__WORK ORDER__.
Once you have read the listing, print all of it word for word.

__GIVEN MATERIAL__.
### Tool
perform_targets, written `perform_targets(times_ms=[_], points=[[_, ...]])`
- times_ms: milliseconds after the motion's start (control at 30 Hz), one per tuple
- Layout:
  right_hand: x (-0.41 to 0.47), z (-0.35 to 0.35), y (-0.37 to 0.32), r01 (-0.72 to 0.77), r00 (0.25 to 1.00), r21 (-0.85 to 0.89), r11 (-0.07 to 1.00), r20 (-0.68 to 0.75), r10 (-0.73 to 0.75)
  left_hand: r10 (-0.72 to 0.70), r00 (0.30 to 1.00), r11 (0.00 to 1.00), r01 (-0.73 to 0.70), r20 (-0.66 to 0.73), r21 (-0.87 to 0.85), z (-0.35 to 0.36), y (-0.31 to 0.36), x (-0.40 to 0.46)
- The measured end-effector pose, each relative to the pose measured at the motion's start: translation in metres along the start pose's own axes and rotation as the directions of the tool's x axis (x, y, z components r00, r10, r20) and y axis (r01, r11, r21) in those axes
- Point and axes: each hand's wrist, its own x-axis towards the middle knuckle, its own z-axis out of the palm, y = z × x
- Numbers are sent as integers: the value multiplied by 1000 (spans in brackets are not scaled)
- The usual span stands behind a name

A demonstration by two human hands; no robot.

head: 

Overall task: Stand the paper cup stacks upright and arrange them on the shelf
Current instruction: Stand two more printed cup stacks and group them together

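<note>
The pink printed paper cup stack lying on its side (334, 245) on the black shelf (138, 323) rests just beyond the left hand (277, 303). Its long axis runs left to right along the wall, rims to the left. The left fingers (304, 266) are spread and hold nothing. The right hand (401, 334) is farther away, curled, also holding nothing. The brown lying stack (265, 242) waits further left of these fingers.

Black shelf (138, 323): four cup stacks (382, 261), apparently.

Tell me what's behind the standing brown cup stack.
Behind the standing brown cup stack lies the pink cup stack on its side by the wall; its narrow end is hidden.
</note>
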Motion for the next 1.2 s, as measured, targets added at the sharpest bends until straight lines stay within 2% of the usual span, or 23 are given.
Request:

__OUTPUT__.
### Tool
perform_targets, written `perform_targets(times_ms=[_], points=[[_, ...]])`
- times_ms: milliseconds after the motion's start (control at 30 Hz), one per tuple
- Layout:
  right_hand: x (-0.41 to 0.47), z (-0.35 to 0.35), y (-0.37 to 0.32), r01 (-0.72 to 0.77), r00 (0.25 to 1.00), r21 (-0.85 to 0.89), r11 (-0.07 to 1.00), r20 (-0.68 to 0.75), r10 (-0.73 to 0.75)
  left_hand: r10 (-0.72 to 0.70), r00 (0.30 to 1.00), r11 (0.00 to 1.00), r01 (-0.73 to 0.70), r20 (-0.66 to 0.73), r21 (-0.87 to 0.85), z (-0.35 to 0.36), y (-0.31 to 0.36), x (-0.40 to 0.46)
- The measured end-effector pose, each relative to the pose measured at the motion's start: translation in metres along the start pose's own axes and rotation as the directions of the tool's x axis (x, y, z components r00, r10, r20) and y axis (r01, r11, r21) in those axes
- Point and axes: each hand's wrist, its own x-axis towards the middle knuckle, its own z-axis out of the palm, y = z × x
- Numbers are sent as integers: the value multiplied by 1000 (spans in brackets are not scaled)
- The usual span stands behind a name

A demonstration by two human hands; no robot.

head: 

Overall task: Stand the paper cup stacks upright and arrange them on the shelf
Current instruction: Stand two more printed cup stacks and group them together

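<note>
The pink printed paper cup stack lying on its side (334, 245) on the black shelf (138, 323) rests just beyond the left hand (277, 303). Its long axis runs left to right along the wall, rims to the left. The left fingers (304, 266) are spread and hold nothing. The right hand (401, 334) is farther away, curled, also holding nothing. The brown lying stack (265, 242) waits further left of these fingers.

Black shelf (138, 323): four cup stacks (382, 261), apparently.

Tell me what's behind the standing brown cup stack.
Behind the standing brown cup stack lies the pink cup stack on its side by the wall; its narrow end is hidden.
</note>
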Motion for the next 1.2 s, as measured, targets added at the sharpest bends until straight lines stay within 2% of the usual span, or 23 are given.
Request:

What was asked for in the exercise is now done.